*** Records provided Section Begins ***

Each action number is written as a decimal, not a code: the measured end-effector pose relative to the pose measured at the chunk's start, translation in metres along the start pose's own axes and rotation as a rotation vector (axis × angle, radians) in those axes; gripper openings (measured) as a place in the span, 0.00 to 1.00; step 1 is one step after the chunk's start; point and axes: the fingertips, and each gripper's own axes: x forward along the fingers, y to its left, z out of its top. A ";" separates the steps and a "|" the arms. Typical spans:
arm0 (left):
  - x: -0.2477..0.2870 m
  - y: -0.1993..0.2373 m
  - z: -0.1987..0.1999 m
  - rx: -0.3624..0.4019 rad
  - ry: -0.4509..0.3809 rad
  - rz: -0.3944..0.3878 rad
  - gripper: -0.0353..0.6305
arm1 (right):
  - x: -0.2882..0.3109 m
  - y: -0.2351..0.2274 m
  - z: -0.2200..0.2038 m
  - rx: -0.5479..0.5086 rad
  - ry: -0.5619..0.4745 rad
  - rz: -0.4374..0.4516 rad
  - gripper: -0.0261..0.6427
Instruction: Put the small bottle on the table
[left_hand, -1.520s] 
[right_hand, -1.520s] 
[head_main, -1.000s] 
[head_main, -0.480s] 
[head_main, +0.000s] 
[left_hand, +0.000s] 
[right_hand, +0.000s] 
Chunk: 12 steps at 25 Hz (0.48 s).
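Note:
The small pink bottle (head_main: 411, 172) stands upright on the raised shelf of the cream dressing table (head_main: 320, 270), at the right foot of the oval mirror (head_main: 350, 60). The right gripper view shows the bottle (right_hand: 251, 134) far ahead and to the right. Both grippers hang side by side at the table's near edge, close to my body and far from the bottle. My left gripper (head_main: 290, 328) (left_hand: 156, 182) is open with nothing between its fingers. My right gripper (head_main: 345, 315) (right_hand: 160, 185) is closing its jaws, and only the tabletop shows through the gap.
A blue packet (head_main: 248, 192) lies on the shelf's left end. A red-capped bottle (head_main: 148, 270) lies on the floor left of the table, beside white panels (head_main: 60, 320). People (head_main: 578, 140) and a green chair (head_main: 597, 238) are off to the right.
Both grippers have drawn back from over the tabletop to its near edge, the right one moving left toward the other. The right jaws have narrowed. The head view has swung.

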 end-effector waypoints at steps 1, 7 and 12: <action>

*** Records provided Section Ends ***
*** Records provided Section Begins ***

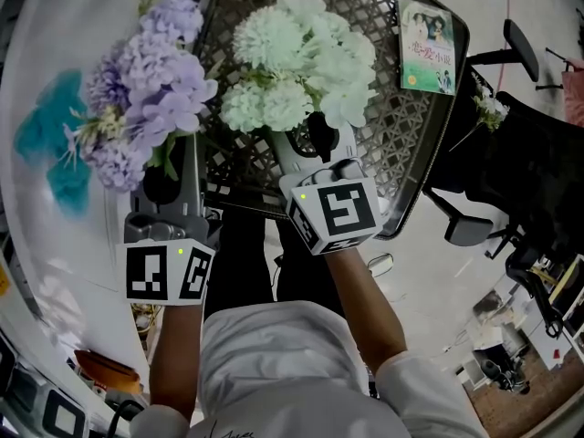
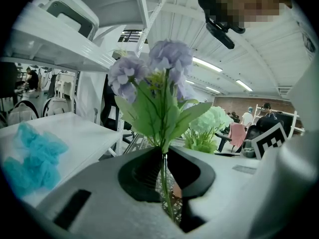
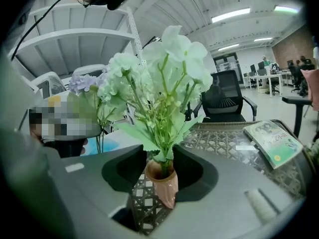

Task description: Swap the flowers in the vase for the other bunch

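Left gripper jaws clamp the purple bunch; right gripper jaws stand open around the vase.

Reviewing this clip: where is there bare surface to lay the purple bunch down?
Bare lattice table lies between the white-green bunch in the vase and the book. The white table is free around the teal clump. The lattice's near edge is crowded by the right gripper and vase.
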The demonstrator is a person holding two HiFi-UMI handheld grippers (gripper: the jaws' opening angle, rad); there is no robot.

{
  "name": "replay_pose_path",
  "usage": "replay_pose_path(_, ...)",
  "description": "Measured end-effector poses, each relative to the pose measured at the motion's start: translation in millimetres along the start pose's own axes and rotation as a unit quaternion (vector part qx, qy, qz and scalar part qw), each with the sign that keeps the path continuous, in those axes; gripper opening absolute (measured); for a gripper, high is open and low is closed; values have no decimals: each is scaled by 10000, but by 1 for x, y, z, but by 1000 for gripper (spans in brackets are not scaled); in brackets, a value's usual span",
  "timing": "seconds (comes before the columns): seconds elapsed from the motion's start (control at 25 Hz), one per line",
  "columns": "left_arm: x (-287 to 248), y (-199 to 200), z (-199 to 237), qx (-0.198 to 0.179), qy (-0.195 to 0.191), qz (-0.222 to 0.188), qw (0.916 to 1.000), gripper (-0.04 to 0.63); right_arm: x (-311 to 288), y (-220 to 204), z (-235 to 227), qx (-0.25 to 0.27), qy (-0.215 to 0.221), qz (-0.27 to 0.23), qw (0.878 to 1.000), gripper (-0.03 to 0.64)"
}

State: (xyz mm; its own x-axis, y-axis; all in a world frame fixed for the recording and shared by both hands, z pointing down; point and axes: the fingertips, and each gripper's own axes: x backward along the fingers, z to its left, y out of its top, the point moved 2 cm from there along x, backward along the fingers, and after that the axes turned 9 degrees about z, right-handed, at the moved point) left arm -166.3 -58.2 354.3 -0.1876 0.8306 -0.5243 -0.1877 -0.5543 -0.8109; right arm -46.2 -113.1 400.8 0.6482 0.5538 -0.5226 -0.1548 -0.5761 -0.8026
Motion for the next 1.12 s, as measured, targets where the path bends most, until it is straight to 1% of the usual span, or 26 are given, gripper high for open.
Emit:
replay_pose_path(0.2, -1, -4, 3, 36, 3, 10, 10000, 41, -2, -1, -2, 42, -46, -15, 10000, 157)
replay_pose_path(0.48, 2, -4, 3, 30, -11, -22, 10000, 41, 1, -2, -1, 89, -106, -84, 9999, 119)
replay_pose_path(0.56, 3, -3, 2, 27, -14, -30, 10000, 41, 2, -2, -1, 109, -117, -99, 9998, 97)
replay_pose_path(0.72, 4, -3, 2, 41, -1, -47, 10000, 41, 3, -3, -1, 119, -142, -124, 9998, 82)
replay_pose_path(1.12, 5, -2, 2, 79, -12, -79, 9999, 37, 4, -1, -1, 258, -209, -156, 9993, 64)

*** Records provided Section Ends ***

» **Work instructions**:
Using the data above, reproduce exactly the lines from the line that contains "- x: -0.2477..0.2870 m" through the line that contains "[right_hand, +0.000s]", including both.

» **Task answer**:
  - x: -0.2477..0.2870 m
  - y: -0.1993..0.2373 m
  - z: -0.1987..0.1999 m
  - rx: -0.3624..0.4019 rad
  - ry: -0.4509..0.3809 rad
  - rz: -0.3944..0.3878 rad
  - gripper: -0.0353..0.6305
arm1 (right):
  - x: -0.2882..0.3109 m
  - y: -0.2351..0.2274 m
  - z: -0.2200..0.2038 m
  - rx: -0.5479..0.5086 rad
  - ry: -0.5619..0.4745 rad
  - rz: -0.4374..0.4516 rad
  - gripper: -0.0261..0.6427
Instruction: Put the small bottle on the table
[left_hand, -1.520s] 
[right_hand, -1.520s] 
[head_main, -1.000s] 
[head_main, -0.480s] 
[head_main, +0.000s] 
[left_hand, +0.000s] 
[right_hand, +0.000s] 

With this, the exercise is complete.